На какие–то минуты сознание Бусыгина немного прояснилось, и он попытался вспомнить, что же произошло, почему он лежит здесь, в обвалившемся окопе, один, и отчего никого нет рядом. То ли немцы отошли, то ли они прорвались вперед.
«Хрена с два, — зло усмехнулся Бусыгин. — Редут Силантия помешал». Он хотел повернуться, так как онемела затекшая спина, боль в боку снова приковала его к земле.
И опять Бусыгин начал припоминать, дивясь, как несколько дней на Мамаевом кургане держал оборону вместе с бойцами ополчения. Рядом с солдатами регулярных войск город удерживали рабочие, милиция, войска НКВД… Позади рубежа обороны, который занимал он, Бусыгин, вместе с бойцами ополчения, работал завод. Там ремонтировались танки и орудия, тягачи и моторы — все это сразу шло на передний край. За сутки — с 23 по 24 августа — завод передал воинским частям шестьдесят танков, сорок пять тягачей и более полутора тысяч пулеметов. Эти цифры называл Антон, а он врать не будет. Он сам красивый, мог бы приударить за снохой Силантия, но щедро подарил эту жгучую красоту ему, Бусыгину.

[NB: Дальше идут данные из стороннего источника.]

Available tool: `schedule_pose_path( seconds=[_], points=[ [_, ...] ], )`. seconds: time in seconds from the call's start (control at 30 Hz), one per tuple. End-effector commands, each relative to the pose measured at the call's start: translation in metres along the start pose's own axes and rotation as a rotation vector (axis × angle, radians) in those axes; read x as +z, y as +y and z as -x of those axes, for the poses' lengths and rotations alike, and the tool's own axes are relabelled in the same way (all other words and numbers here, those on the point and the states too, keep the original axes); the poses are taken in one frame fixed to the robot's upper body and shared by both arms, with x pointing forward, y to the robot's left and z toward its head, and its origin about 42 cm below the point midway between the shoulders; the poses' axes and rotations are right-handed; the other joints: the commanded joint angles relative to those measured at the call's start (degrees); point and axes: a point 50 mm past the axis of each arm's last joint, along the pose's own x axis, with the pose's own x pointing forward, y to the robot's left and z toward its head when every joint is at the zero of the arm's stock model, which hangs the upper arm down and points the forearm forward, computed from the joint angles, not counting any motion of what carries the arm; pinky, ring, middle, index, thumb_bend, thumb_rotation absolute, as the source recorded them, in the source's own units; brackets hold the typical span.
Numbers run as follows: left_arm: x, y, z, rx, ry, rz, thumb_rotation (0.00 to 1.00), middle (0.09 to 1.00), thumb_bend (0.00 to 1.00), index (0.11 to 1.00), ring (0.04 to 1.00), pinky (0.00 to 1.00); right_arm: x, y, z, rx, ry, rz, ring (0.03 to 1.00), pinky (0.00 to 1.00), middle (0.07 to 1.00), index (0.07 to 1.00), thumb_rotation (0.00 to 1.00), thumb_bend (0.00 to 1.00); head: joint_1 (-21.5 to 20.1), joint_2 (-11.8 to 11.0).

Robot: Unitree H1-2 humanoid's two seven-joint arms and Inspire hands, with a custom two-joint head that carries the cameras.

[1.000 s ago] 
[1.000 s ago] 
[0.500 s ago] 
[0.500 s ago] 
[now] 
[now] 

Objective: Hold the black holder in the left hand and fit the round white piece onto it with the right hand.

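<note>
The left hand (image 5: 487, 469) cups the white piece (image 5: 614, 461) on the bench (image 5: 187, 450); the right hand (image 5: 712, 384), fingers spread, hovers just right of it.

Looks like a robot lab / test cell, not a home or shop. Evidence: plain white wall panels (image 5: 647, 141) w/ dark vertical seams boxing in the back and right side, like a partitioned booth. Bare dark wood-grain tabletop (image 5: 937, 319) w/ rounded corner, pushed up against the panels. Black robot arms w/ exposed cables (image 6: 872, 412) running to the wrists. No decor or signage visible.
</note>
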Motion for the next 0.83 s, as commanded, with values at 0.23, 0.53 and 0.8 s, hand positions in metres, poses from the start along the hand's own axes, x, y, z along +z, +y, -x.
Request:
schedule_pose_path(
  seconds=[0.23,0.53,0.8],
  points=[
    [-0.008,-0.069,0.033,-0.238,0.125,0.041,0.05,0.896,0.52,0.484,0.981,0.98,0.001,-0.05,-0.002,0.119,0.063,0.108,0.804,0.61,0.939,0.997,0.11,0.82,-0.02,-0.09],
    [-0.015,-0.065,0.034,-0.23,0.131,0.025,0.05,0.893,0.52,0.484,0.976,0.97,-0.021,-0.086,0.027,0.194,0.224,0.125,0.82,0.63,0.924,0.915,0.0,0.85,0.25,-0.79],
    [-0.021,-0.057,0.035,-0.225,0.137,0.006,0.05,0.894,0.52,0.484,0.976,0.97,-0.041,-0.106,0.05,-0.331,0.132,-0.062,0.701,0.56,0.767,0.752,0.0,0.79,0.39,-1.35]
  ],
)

С того часа Степан потерял покой: в дневное время прут немцы на позиции, гремит ответно противотанковое ружье, а как удастся минута затишья, глянет Степан на взгорок — «Ничего, стоит редут!» — и опять стреляет; налетят немецкие самолеты и не успеют отбомбиться, дымом все заволакивает, а он, Степан, уже тревожится: «Живы ли там все? Живы! Вон даже дедова бадья торчит, не сбитая!»
Ночью мигали звезды, а Бусыгину казалось, что это мигают живые огоньки в строгих глазах Юлдуз. Как ему казалось, она действительно строгая, но именно это — строгость и недоступность — больше всего нравилось в ней Бусыгину.

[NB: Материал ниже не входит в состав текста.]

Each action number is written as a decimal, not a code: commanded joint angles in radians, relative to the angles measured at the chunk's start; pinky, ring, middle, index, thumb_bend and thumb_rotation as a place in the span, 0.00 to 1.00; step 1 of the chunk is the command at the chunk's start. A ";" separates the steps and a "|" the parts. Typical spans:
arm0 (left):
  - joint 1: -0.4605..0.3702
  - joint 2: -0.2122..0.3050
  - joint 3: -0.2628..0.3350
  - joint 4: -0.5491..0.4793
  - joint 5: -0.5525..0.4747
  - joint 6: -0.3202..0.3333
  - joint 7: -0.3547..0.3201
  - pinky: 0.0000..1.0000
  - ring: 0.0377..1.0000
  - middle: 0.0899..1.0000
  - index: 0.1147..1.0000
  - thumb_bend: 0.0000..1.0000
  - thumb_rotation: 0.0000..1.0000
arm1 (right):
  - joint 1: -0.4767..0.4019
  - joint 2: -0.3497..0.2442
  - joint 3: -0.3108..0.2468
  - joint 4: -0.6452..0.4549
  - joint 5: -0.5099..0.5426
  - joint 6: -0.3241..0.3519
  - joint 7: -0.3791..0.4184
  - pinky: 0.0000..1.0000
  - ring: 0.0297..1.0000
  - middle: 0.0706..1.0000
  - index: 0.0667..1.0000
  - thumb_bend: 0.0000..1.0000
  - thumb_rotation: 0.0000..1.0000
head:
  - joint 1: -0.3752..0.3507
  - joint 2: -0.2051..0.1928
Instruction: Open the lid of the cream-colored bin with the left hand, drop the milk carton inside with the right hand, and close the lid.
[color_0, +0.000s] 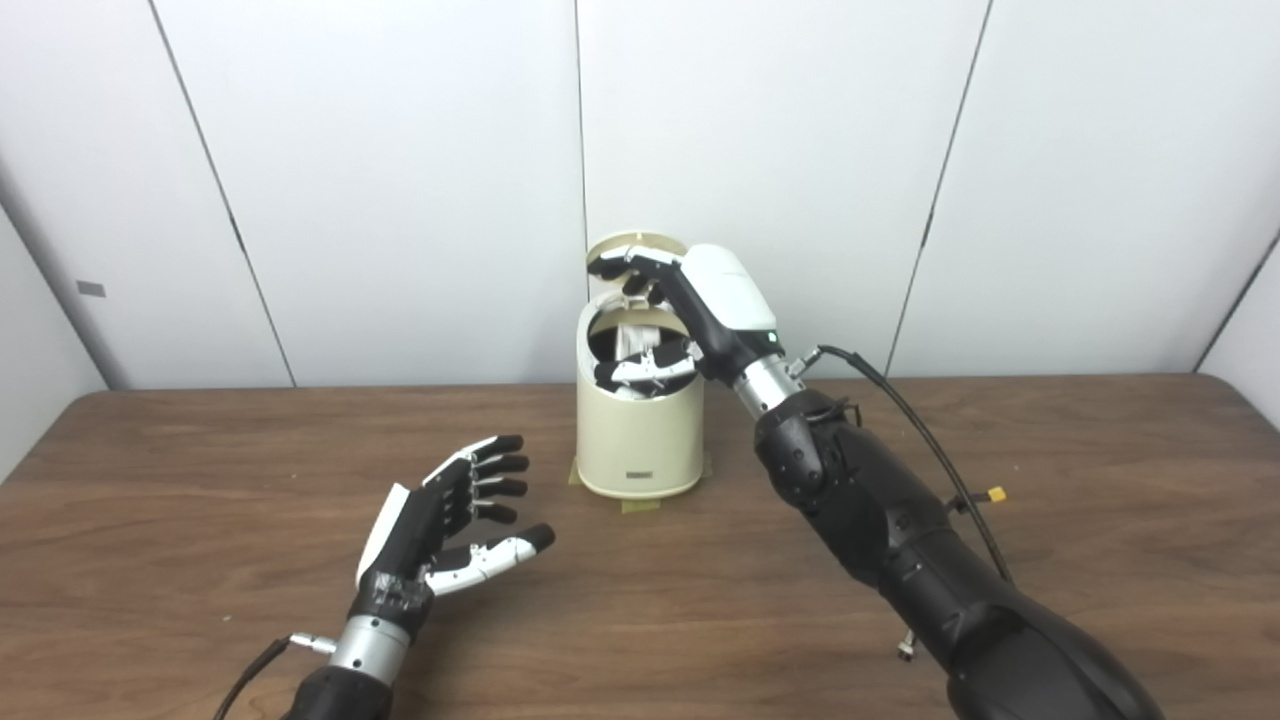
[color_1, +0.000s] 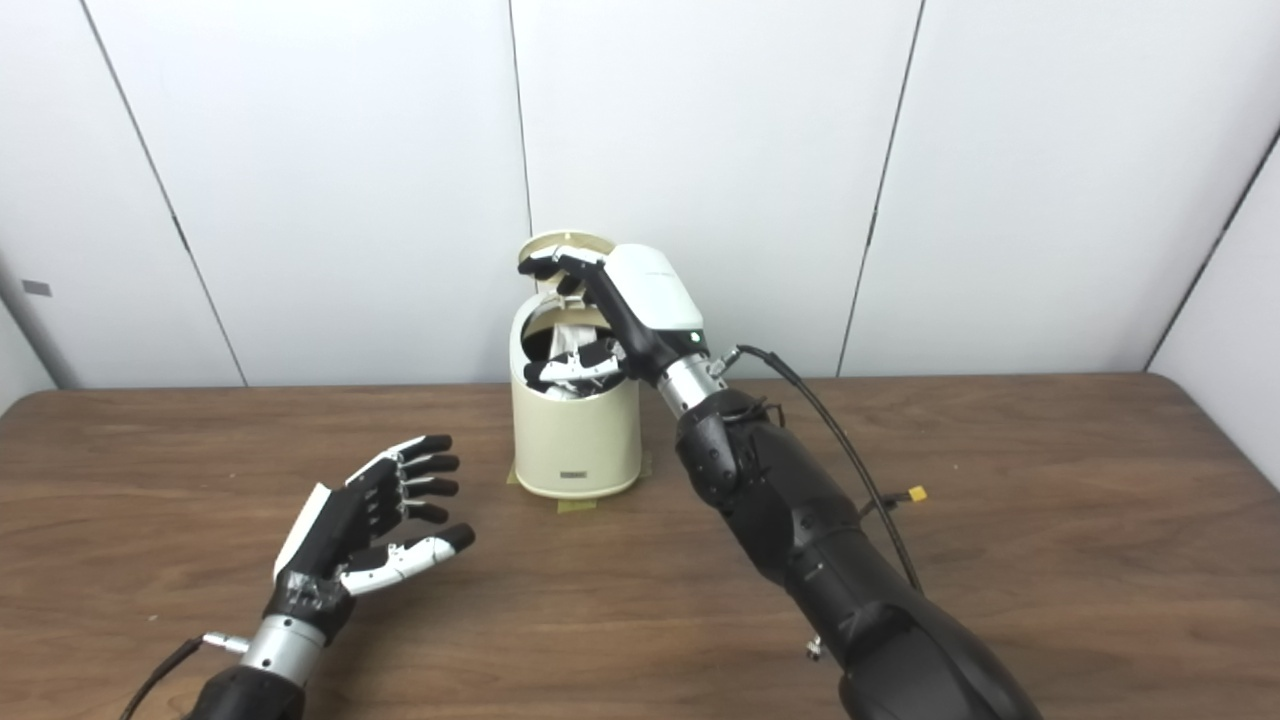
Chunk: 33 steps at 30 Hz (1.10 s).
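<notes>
White wall panels fill the upper frame, and below them a brown wooden tabletop (color_0: 1050, 470) runs the full width. You have the cream-colored bin (color_0: 640, 440) standing upright at the centre of the frame, near the back edge, on patches of tape. Its lid (color_0: 632, 247) is tipped up and back behind the opening, so the mouth is uncovered.

Your right hand (color_0: 690, 310) is at that mouth, reaching in from the right of the frame; its upper fingers (color_0: 612, 264) sit against or just beside the raised lid, its thumb hangs low across the opening. Something white and folded shows inside the bin between them, probably the milk carton (color_0: 632, 340), though you cannot confirm that from here, nor whether the hand is gripping it or has let go.

Your left hand (color_0: 440, 530) is at lower left, well apart from the bin, open and empty, palm turned toward the centre, fingers spread.

The remaining move turns on the lid: it lies up and right of your left hand, hinged at the back, and must swing forward and down. Your right hand is nearer, and it looks to block the lid's path until it clears.
</notes>
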 joint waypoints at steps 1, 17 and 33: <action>-0.040 0.001 0.001 -0.014 -0.010 -0.027 0.001 0.64 0.73 0.77 0.79 0.77 0.16 | -0.046 -0.015 -0.013 -0.035 0.007 -0.002 -0.004 0.54 0.63 0.69 0.72 0.86 0.21 | 0.001 0.000; -0.041 0.006 -0.001 -0.005 -0.004 -0.043 0.000 0.65 0.72 0.77 0.79 0.76 0.18 | -0.023 -0.019 -0.045 -0.091 0.059 -0.087 -0.038 0.44 0.54 0.62 0.66 0.85 0.16 | 0.000 0.001; -0.049 0.006 -0.001 0.008 -0.012 -0.051 -0.003 0.64 0.72 0.77 0.79 0.76 0.17 | 0.158 -0.040 -0.234 -0.497 0.544 -0.046 0.138 0.17 0.20 0.44 0.61 0.56 0.00 | -0.002 -0.003</action>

Вот такой же звездной ночью Степан и Юлдуз остались караулить редут. Все спали в каменной хибаре, а они сидели у ограды, поглядывая сквозь бойницы.
Было тихо и светло. Полная луна выстелила прямо через поле светлую дорожку. Кажется, не было и войны. Лишь изредка над их позициями взлаивали пулеметы да нити трассирующих пуль прошивали небо. И опять успокоенная тишина.
Бусыгин слышит дыхание Юлдуз, она обжигает его плечо теплом своего плеча. Он хочет что–то спросить и не может. «Ах, оставь Степан! В любви возраст не имеет значения», — отвечал самому себе Бусыгин, но в мечтаниях своих уверял, что это она сказала, конечно же она…
«Юлдуз, а ежели всерьез?» — посмелев, вдруг спрашивает Степан. «Чего?» — «Ну эти самые… чувства?» — «Всерьез нельзя, не получится». — «Почему?» — «Ты не любил раньше?» — спрашивает Юлдуз. «Любил и пока люблю». — «Ну, в таком случае тебе можно открыться — из–за ревности и тоски сохнуть не будешь… Любить меня не надо, — напрямую говорит Юлдуз. — Грешно любить замужнюю. Я ведь поклялась быть верной мужу до гробовой доски и ждать… ждать… Ой как тягостно переносить разлуку с близким человеком!»